Exercise
Write out every entry word for word.

##### Supplied records #####

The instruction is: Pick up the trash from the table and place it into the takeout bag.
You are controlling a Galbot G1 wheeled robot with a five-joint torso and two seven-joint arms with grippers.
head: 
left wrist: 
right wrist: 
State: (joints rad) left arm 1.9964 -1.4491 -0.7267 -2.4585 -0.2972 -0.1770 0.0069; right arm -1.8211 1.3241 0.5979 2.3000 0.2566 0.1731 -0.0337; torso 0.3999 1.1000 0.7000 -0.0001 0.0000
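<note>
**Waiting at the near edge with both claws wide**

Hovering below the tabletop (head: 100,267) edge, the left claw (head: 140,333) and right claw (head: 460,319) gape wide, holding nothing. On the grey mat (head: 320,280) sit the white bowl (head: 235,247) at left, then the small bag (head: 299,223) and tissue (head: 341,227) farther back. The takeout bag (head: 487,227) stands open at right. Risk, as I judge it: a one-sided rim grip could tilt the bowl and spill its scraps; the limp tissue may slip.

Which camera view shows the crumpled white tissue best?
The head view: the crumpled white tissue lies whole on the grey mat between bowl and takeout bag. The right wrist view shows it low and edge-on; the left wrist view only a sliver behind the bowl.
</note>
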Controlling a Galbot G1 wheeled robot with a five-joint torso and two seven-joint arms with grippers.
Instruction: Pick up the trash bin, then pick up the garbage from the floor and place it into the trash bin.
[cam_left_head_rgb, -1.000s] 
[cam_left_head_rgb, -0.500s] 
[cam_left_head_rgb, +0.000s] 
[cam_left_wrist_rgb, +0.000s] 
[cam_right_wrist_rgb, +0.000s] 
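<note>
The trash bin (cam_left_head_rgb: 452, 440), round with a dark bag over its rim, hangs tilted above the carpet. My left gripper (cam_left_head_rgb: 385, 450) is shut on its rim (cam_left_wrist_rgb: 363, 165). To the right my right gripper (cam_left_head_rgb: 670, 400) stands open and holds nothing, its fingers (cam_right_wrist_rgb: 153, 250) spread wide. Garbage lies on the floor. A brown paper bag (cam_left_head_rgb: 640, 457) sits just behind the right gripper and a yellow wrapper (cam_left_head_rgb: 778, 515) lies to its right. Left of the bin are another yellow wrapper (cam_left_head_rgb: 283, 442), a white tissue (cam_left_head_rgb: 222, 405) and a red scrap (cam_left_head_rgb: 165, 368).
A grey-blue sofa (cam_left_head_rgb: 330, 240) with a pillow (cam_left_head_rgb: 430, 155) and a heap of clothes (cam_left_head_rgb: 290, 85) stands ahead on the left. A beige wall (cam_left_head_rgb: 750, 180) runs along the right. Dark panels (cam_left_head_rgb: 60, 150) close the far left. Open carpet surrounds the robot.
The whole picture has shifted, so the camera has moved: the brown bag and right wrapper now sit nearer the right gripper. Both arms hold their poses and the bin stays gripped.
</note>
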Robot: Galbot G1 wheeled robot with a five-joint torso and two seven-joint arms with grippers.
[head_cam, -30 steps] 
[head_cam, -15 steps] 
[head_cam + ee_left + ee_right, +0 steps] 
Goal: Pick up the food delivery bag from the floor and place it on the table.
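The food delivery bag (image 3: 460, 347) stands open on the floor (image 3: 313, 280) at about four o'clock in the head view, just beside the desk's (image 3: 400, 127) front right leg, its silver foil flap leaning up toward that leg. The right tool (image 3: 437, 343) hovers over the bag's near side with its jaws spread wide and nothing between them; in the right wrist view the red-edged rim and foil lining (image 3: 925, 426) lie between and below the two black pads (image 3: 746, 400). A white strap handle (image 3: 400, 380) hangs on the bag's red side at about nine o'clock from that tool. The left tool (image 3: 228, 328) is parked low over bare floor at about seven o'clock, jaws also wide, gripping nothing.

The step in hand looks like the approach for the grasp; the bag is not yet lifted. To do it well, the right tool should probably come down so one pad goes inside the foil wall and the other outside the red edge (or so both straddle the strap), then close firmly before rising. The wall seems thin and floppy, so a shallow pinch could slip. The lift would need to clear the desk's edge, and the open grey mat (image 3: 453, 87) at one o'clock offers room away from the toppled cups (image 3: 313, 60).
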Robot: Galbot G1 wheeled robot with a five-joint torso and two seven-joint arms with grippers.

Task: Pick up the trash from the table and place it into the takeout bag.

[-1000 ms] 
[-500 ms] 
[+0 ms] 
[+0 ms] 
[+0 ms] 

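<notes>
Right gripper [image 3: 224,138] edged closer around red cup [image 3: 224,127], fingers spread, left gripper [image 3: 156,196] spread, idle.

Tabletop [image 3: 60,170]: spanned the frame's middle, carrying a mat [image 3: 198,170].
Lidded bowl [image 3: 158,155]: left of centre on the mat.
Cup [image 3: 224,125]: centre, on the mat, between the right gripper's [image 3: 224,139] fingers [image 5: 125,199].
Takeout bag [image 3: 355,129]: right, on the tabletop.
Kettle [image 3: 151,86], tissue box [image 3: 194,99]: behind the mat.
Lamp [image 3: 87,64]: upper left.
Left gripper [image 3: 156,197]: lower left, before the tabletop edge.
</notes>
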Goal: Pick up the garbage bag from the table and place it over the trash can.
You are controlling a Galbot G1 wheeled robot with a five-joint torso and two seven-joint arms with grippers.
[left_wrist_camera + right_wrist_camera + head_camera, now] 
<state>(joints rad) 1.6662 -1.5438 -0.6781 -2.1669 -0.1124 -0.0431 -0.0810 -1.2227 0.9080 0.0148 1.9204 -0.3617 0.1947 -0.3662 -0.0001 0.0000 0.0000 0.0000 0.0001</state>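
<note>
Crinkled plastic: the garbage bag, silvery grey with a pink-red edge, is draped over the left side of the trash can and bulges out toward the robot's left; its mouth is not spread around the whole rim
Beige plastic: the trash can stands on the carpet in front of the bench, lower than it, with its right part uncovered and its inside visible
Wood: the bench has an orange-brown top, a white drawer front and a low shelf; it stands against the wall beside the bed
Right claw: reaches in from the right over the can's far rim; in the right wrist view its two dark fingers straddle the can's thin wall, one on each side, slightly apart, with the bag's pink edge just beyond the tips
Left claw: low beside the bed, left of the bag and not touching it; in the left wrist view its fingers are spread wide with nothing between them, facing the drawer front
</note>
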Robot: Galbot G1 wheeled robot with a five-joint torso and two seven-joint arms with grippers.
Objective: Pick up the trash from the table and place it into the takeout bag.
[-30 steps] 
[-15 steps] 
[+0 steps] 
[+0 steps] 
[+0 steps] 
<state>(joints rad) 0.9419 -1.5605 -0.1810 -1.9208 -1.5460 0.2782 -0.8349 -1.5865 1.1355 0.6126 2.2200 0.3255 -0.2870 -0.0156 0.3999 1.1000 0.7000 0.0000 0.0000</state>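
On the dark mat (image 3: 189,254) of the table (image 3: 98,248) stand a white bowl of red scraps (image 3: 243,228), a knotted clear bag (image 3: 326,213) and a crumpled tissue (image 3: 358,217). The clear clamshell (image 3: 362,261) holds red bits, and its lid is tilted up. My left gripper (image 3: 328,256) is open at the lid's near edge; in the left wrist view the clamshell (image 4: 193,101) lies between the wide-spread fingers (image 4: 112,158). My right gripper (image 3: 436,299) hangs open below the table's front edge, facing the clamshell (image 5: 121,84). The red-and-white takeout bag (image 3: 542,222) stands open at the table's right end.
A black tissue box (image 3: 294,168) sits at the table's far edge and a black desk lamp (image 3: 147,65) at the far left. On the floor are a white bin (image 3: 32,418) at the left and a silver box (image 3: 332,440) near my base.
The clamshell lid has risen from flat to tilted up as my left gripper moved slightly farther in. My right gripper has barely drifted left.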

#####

Solution to the exercise
The instruction is: Pick up the trash from the table and place it into the takeout bag.
You are controlling a Galbot G1 wheeled robot with a five-joint torso and two seven-joint arms with grippers.
head: 
left wrist: 
right wrist: 
State: (joints rad) left arm 1.9964 -1.4491 -0.7267 -2.4585 -0.2972 -0.1770 0.0069; right arm -1.8211 1.3241 0.5979 2.3000 0.2566 0.1731 -0.0337; torso 0.3999 1.1000 0.7000 -0.0001 0.0000
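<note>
**Waiting at the near edge with both claws wide**

Hovering below the tabletop (head: 100,267) edge, the left claw (head: 140,333) and right claw (head: 460,319) gape wide, holding nothing. On the grey mat (head: 320,280) sit the white bowl (head: 235,247) at left, then the small bag (head: 299,223) and tissue (head: 341,227) farther back. The takeout bag (head: 487,227) stands open at right. Risk, as I judge it: a one-sided rim grip could tilt the bowl and spill its scraps; the limp tissue may slip.

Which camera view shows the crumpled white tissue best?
The head view: the crumpled white tissue lies whole on the grey mat between bowl and takeout bag. The right wrist view shows it low and edge-on; the left wrist view only a sliver behind the bowl.
</note>
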Controlling a Galbot G1 wheeled robot with a five-joint torso and two seven-joint arms with grippers.
Instruction: Pick up the trash bin, then pick up the garbage from the floor and place it into the trash bin.
[cam_left_head_rgb, -1.000s] 
[cam_left_head_rgb, -0.500s] 
[cam_left_head_rgb, +0.000s] 
[cam_left_wrist_rgb, +0.000s] 
[cam_right_wrist_rgb, +0.000s] 
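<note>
The trash bin (cam_left_head_rgb: 452, 440), round with a dark bag over its rim, hangs tilted above the carpet. My left gripper (cam_left_head_rgb: 385, 450) is shut on its rim (cam_left_wrist_rgb: 363, 165). To the right my right gripper (cam_left_head_rgb: 670, 400) stands open and holds nothing, its fingers (cam_right_wrist_rgb: 153, 250) spread wide. Garbage lies on the floor. A brown paper bag (cam_left_head_rgb: 640, 457) sits just behind the right gripper and a yellow wrapper (cam_left_head_rgb: 778, 515) lies to its right. Left of the bin are another yellow wrapper (cam_left_head_rgb: 283, 442), a white tissue (cam_left_head_rgb: 222, 405) and a red scrap (cam_left_head_rgb: 165, 368).
A grey-blue sofa (cam_left_head_rgb: 330, 240) with a pillow (cam_left_head_rgb: 430, 155) and a heap of clothes (cam_left_head_rgb: 290, 85) stands ahead on the left. A beige wall (cam_left_head_rgb: 750, 180) runs along the right. Dark panels (cam_left_head_rgb: 60, 150) close the far left. Open carpet surrounds the robot.
The whole picture has shifted, so the camera has moved: the brown bag and right wrapper now sit nearer the right gripper. Both arms hold their poses and the bin stays gripped.
</note>
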Robot: Galbot G1 wheeled robot with a five-joint torso and two seven-joint arms with grippers.
[head_cam, -30 steps] 
[head_cam, -15 steps] 
[head_cam + ee_left + ee_right, +0 steps] 
Goal: Pick up the food delivery bag from the floor and place it on the table.
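The food delivery bag (image 3: 460, 347) stands open on the floor (image 3: 313, 280) at about four o'clock in the head view, just beside the desk's (image 3: 400, 127) front right leg, its silver foil flap leaning up toward that leg. The right tool (image 3: 437, 343) hovers over the bag's near side with its jaws spread wide and nothing between them; in the right wrist view the red-edged rim and foil lining (image 3: 925, 426) lie between and below the two black pads (image 3: 746, 400). A white strap handle (image 3: 400, 380) hangs on the bag's red side at about nine o'clock from that tool. The left tool (image 3: 228, 328) is parked low over bare floor at about seven o'clock, jaws also wide, gripping nothing.

The step in hand looks like the approach for the grasp; the bag is not yet lifted. To do it well, the right tool should probably come down so one pad goes inside the foil wall and the other outside the red edge (or so both straddle the strap), then close firmly before rising. The wall seems thin and floppy, so a shallow pinch could slip. The lift would need to clear the desk's edge, and the open grey mat (image 3: 453, 87) at one o'clock offers room away from the toppled cups (image 3: 313, 60).
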Robot: Galbot G1 wheeled robot with a five-joint torso and two seven-joint arms with grippers.

Task: Pick up the trash from the table and place it into the takeout bag.

[-1000 ms] 
[-500 ms] 
[+0 ms] 
[+0 ms] 
[+0 ms] 

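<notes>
Right gripper [image 3: 224,138] edged closer around red cup [image 3: 224,127], fingers spread, left gripper [image 3: 156,196] spread, idle.

Tabletop [image 3: 60,170]: spanned the frame's middle, carrying a mat [image 3: 198,170].
Lidded bowl [image 3: 158,155]: left of centre on the mat.
Cup [image 3: 224,125]: centre, on the mat, between the right gripper's [image 3: 224,139] fingers [image 5: 125,199].
Takeout bag [image 3: 355,129]: right, on the tabletop.
Kettle [image 3: 151,86], tissue box [image 3: 194,99]: behind the mat.
Lamp [image 3: 87,64]: upper left.
Left gripper [image 3: 156,197]: lower left, before the tabletop edge.
</notes>
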Goal: Pick up the garbage bag from the table and place it over the trash can.
You are controlling a Galbot G1 wheeled robot with a five-joint torso and two seven-joint arms with grippers.
[left_wrist_camera + right_wrist_camera + head_camera, now] 
<state>(joints rad) 1.6662 -1.5438 -0.6781 -2.1669 -0.1124 -0.0431 -0.0810 -1.2227 0.9080 0.0148 1.9204 -0.3617 0.1947 -0.3662 -0.0001 0.0000 0.0000 0.0000 0.0001</state>
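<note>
Crinkled plastic: the garbage bag, silvery grey with a pink-red edge, is draped over the left side of the trash can and bulges out toward the robot's left; its mouth is not spread around the whole rim
Beige plastic: the trash can stands on the carpet in front of the bench, lower than it, with its right part uncovered and its inside visible
Wood: the bench has an orange-brown top, a white drawer front and a low shelf; it stands against the wall beside the bed
Right claw: reaches in from the right over the can's far rim; in the right wrist view its two dark fingers straddle the can's thin wall, one on each side, slightly apart, with the bag's pink edge just beyond the tips
Left claw: low beside the bed, left of the bag and not touching it; in the left wrist view its fingers are spread wide with nothing between them, facing the drawer front
</note>
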Robot: Galbot G1 wheeled robot with a five-joint torso and two seven-joint arms with grippers.
Objective: Pick up the trash from the table and place it into the takeout bag.
[-30 steps] 
[-15 steps] 
[+0 steps] 
[+0 steps] 
[+0 steps] 
<state>(joints rad) 0.9419 -1.5605 -0.1810 -1.9208 -1.5460 0.2782 -0.8349 -1.5865 1.1355 0.6126 2.2200 0.3255 -0.2870 -0.0156 0.3999 1.1000 0.7000 0.0000 0.0000</state>
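On the dark mat (image 3: 189,254) of the table (image 3: 98,248) stand a white bowl of red scraps (image 3: 243,228), a knotted clear bag (image 3: 326,213) and a crumpled tissue (image 3: 358,217). The clear clamshell (image 3: 362,261) holds red bits, and its lid is tilted up. My left gripper (image 3: 328,256) is open at the lid's near edge; in the left wrist view the clamshell (image 4: 193,101) lies between the wide-spread fingers (image 4: 112,158). My right gripper (image 3: 436,299) hangs open below the table's front edge, facing the clamshell (image 5: 121,84). The red-and-white takeout bag (image 3: 542,222) stands open at the table's right end.
A black tissue box (image 3: 294,168) sits at the table's far edge and a black desk lamp (image 3: 147,65) at the far left. On the floor are a white bin (image 3: 32,418) at the left and a silver box (image 3: 332,440) near my base.
The clamshell lid has risen from flat to tilted up as my left gripper moved slightly farther in. My right gripper has barely drifted left.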

What appears above is the complete answer.